Washington Speaker of the House Frank Chopp (D-Seattle) will “have to learn” to negotiate. That tough talk comes from former Republican Governor Dan Evans in reaction to the announcement that a philosophical majority of Republicans and two Democrats have formed to take control of the state Senate for the 2013 session.
The last time a power-sharing takeover occurred in the Washington legislature was in the House in 1963. A young Evans was one of the leaders of that insurgency. Six Democrats joined forces with 48 Republicans on the first day of session to yank control from Democrats and depose Speaker John O’Brien.
“We made a decision to go ahead with it and on the 3rd ballot we all switched to [Democrat] Bill Day and made him Speaker,” recalls Evans. “It was a real shock to most of the Democrats.”
According to an oral history of the Washington State Legislature, then-Governor Al Rosellini called it an “unholy alliance.”
“Everybody predicted it would fall apart and it didn’t,” says Evans. “We succeeded very, very well in that session … We didn’t lose one single policy vote during the entire session.”

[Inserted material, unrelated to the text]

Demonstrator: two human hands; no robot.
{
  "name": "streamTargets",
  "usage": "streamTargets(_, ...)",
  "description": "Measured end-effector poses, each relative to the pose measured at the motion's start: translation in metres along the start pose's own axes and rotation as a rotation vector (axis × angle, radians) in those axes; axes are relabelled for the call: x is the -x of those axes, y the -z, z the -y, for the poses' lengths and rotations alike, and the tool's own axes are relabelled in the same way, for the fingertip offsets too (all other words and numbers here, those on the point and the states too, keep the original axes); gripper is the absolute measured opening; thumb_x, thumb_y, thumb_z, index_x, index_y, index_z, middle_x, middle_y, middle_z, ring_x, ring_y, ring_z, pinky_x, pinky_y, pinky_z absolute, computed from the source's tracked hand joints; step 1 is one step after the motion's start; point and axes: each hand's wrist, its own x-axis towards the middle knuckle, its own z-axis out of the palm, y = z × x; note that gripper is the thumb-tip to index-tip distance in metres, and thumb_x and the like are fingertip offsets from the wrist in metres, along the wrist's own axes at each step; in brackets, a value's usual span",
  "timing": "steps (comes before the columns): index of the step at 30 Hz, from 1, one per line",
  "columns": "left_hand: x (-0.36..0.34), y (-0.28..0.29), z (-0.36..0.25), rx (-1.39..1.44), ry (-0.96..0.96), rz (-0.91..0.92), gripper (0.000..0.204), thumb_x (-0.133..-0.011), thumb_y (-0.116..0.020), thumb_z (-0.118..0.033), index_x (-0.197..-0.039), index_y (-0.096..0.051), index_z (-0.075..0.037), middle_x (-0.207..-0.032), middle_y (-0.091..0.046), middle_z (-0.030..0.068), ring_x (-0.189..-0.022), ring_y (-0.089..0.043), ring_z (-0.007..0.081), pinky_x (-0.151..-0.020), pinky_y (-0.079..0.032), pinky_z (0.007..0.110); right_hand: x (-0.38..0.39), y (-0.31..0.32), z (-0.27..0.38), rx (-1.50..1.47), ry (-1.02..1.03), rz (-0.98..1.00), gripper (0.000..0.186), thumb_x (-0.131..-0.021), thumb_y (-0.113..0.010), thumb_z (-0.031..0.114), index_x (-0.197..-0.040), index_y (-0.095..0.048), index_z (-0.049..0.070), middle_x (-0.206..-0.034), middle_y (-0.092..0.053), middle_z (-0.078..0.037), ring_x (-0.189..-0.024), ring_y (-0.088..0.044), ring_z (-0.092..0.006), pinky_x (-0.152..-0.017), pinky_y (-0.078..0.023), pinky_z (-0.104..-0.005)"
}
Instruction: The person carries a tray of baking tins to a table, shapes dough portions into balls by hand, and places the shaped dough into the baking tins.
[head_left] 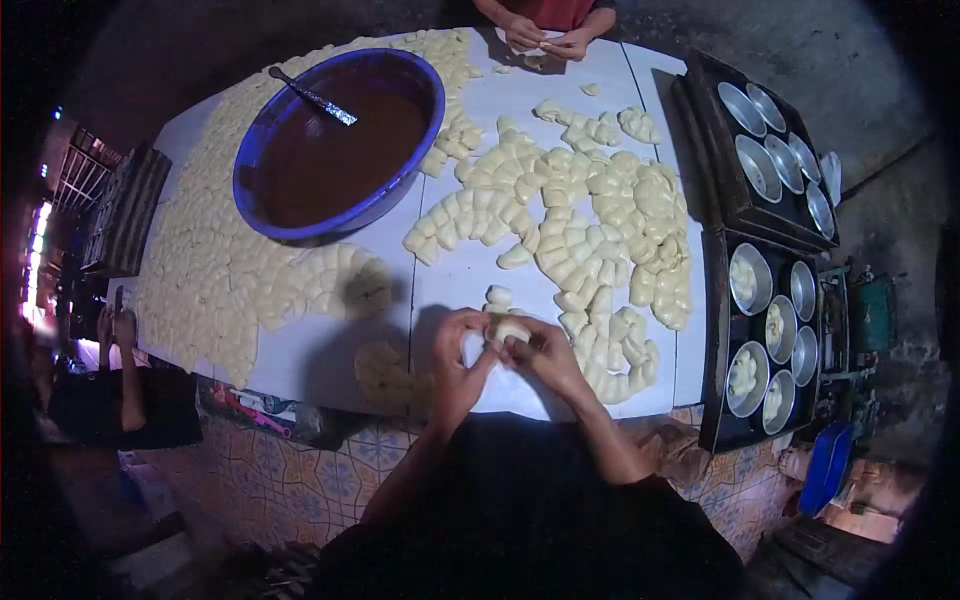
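The white table (pixel 440 285) was flanked on its right by two dark trays (pixel 714 340). A blue bowl (pixel 392 196) was set on the table's left half. Round tins (pixel 741 108) were laid in the trays. Above the table's near edge, the left hand (pixel 460 356) and right hand (pixel 543 356) were held together, both curled nearly closed, a small dough piece (pixel 511 331) pinched between them.

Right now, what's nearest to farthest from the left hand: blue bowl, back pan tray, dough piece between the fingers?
From the left hand, in the head view:
1. Dough piece, in the fingers.
2. Blue bowl, ahead left.
3. Back pan tray, far right.
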Motion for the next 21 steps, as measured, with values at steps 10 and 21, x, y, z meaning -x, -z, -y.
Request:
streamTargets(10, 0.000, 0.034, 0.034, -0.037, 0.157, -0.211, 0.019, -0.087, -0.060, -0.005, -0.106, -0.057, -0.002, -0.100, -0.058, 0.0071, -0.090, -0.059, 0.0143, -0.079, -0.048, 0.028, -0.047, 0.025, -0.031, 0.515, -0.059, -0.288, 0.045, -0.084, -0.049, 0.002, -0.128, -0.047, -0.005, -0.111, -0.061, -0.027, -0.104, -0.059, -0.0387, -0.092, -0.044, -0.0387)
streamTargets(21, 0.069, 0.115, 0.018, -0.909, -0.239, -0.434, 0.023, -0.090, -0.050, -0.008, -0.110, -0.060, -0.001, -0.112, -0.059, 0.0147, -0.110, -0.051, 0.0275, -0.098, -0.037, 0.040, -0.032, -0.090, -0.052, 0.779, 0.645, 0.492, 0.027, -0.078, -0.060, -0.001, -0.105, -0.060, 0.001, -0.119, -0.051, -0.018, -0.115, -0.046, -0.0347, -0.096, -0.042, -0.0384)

Evans predicts the new Senate majority will enjoy the same success in 2013, even though it has the bare minimum of 25 votes to control the senate floor. Coalition leader Senator Rodney Tom, D-Medina, vows to hew to a moderate agenda. There’s always the risk of an internal schism if conservative Republican members of the Senate feel the agenda is too moderate.
But Evans says conservatives won’t have much choice but to go along.
“The alternative … is to have it tilt back and have [the agenda] a lot more liberal than a coalition would produce,” observes Evans.
Ultimately, former Governor Evans says the new Senate majority will serve to lessen the power that Speaker Chopp wields in Olympia. “The House of Representatives doesn’t run the state and the Speaker is not an alternate governor,” says the former Republican governor. Evans believes Chopp has enjoyed outsized influence over the past several years, but that this shift in the Senate may force Chopp to compromise on the budget and other key issues to a degree he hasn’t had to before.
Speaker Chopp was traveling out of state, but in a statement responding to Evans comments says, “I respect Governor Evans’ decades of service to our state, but in the 50 years since he was in the legislature, a lot has changed. Many leaders in his party have adopted hardline stances that are out of touch with the majority of Washington voters.”
The statement from Chopp goes on to say, “House Democrats will continue to work in a constructive, cooperative way with everyone committed to Washington’s priorities -– investing in education, creating jobs, increasing access to higher education, and protecting the health and safety of our people.”
On the Web:
1963 Washington legislative coalition (Washington Legislature)
Gov. Daniel Evans profile (National Governors Association)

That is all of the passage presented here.